Selon ces derniers, ‘’les besoins de financement totaux des projets atteindront 1,6 milliard USD en 2020, soit environ 11% du PIB (hors l’opération de refinancement obligataire anticipée conclue en février), soit environ 441 millions USD de remboursements de dette extérieure, 508 millions USD de remboursements de dette intérieure et déficit budgétaire prévu de 670 millions de dollars’’

Les experts de Fitch’agence estime également que ‘’le Gabon est confronté à un déficit de financement de 530 millions de dollars, en supposant la pleine matérialisation des fonds attendus de la Facilité élargie du FMI (FEP, 126 millions de dollars) et de l’appui budgétaire de la Banque mondiale (200 millions de dollars).

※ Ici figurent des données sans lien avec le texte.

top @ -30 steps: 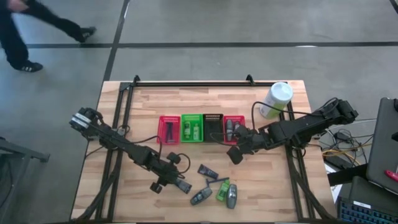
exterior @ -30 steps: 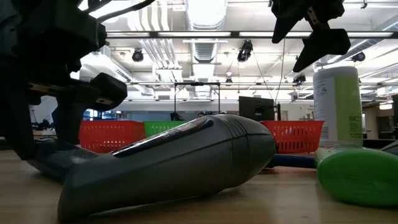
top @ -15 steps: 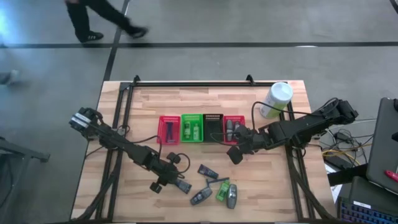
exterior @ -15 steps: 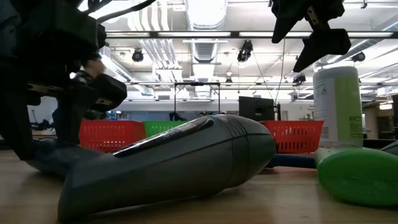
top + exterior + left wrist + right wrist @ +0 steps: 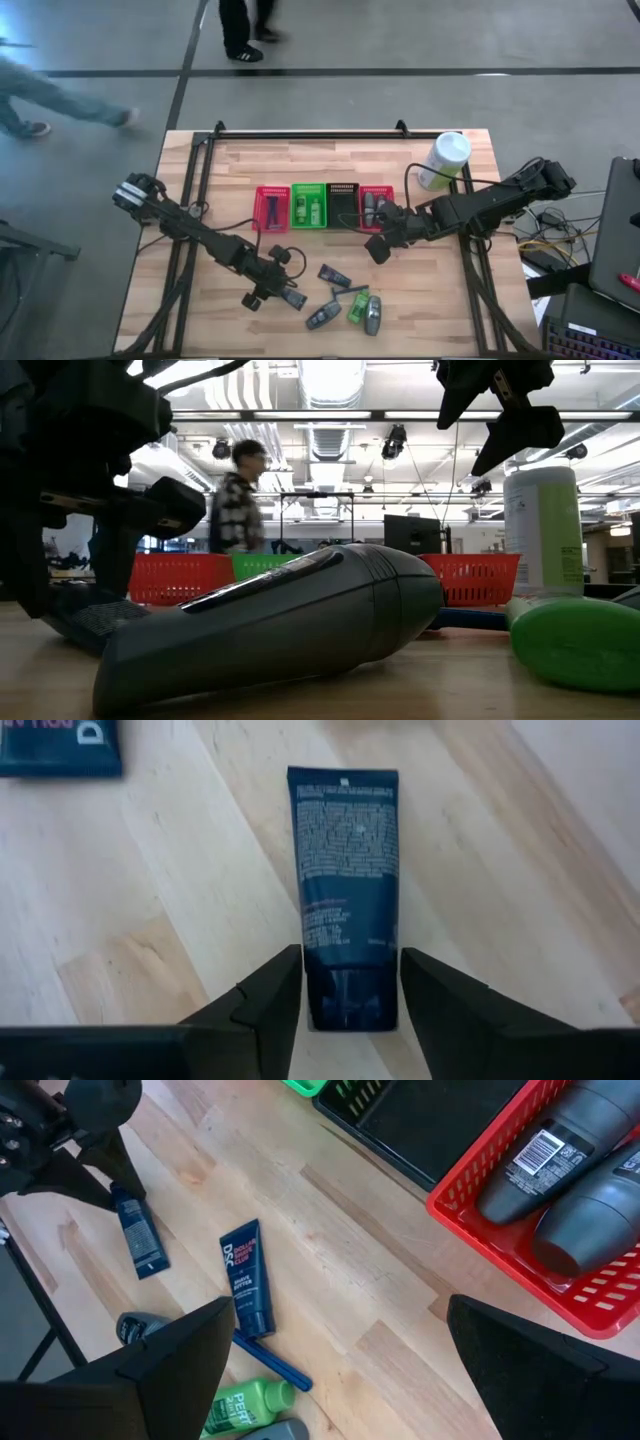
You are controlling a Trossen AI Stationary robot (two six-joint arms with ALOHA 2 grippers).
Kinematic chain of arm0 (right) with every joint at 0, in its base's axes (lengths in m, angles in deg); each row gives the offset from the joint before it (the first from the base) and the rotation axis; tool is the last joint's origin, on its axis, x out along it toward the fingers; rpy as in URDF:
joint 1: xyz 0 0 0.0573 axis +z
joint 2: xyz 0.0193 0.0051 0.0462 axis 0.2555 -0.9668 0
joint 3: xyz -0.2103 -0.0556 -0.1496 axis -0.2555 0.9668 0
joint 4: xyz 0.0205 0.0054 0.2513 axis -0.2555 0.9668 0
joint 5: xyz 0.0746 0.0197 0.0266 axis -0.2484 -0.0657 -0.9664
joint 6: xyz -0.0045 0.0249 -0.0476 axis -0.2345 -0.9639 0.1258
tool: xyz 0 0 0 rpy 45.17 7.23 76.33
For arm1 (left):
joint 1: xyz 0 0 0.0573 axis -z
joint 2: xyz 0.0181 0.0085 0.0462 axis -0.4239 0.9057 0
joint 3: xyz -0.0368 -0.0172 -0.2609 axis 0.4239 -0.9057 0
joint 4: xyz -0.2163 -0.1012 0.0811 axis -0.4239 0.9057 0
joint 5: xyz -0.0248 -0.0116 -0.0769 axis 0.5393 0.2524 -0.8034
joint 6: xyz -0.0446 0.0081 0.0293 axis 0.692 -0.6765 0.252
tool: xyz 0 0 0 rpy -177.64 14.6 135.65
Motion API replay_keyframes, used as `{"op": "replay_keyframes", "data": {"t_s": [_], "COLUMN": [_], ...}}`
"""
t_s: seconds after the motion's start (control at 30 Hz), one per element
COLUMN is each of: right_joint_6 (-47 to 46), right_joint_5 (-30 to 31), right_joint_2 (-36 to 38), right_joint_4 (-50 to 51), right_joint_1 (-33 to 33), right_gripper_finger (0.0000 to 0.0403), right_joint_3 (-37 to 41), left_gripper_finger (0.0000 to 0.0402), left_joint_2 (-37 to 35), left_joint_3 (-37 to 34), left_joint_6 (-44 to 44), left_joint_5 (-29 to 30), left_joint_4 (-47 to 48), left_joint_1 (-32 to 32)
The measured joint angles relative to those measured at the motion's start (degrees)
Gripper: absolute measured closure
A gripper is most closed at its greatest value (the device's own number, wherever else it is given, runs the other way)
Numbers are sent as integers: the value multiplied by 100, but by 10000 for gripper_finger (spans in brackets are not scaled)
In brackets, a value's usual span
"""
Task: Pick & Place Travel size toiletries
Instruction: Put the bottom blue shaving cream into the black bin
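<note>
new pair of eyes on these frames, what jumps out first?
The row of small mesh baskets mid-table, red, green, black, red, with the right gripper hanging open just in front of the right-hand red one. Nearer the front edge, the left gripper straddles a dark blue tube lying flat, beside a loose cluster of toiletries.

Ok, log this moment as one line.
left claw: straddling dark tube lying on table, fingers open beside it | right claw: open, waiting above table near red basket | loose toiletries on table: several
</note>
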Motion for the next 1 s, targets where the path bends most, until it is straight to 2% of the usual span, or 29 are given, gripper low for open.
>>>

Nous incluons également le produit résiduel de l’euro-obligation de février 2020 (210 millions USD) après l’achèvement d’une opération de refinancement et de prêts-projets liés aux dépenses d’investissement du gouvernement, que nous prévoyons de réduire d’environ 50% par rapport au budget. En outre, nous supposons que les autorités émettront une obligation sur le marché régional (250 millions USD) et retarderont le remboursement des arriérés intérieurs en dehors du cadre du Club de Libreville, ce qui implique l’État et un groupe d’employeurs locaux dans le but de restructurer la dette intérieure’’, soulignent-ils.

D’importants risques d’exécution

Pour Fitch Ratings, il existe des risques d’exécution importants, étant donné le faible bilan du Gabon en matière de réception des décaissements officiels des créanciers en temps opportun, même après la conclusion des accords (ce qui a conduit à la renégociation d’un crédit-relais en 2019). En conséquence, Fitch estime que le financement ne peut être considéré comme garanti qu’une fois le tirage effectué, en particulier dans le contexte d’un potentiel de stress de liquidité.

’Le Gabon a renforcé ses processus de gestion des finances publiques, mais les nouveaux processus n’ont pas été testés en période de crise de liquidité accrue. Les autorités ont créé un compte du Trésor unique pour les entités publiques en 2019 et tous les ministères doivent maintenant obtenir l’approbation du Trésor avant d’engager des dépenses, ce qui pourrait réduire la pression sur la liquidité en améliorant la coordination’’, indique l’agence de de notation.

’Nous prévoyons que le PIB réel se contractera de 2,1% en 2020, sous-tendu par une forte baisse du PIB lié au pétrole en raison de la baisse des volumes de production et des investissements dans le secteur. Le PIB non pétrolier devrait se contracter de 1,6% en raison d’une baisse de la demande mondiale de produits d’exportation, de l’impact des modestes mesures adoptées jusqu’à présent pour contenir la propagation des réductions des coronavirus et des investissements  », résume l’agence.

Qui souligne enfin de multiples risques supplémentaires de ralentissement à court terme de la croissance qui pourraient survenir si un verrouillage pour contenir le coronavirus était mis en place, comme cela a été fait dans d’autres pays.  »Des incertitudes demeurent également concernant les perspectives macroéconomiques mondiales et la propagation du coronavirus, qui pourraient affecter les recouvrements d’impôts et la balance des paiements’’, conclue l’agence.

Pour la bonne gouverne, le 02 décembre 2019, Fitch Ratings avait confirmé la notation du Gabon, à long terme en devises étrangères à «  B  » avec une perspective stable. L’agence avait alors justifié cette note par une amélioration de la trajectoire budgétaire du  pays.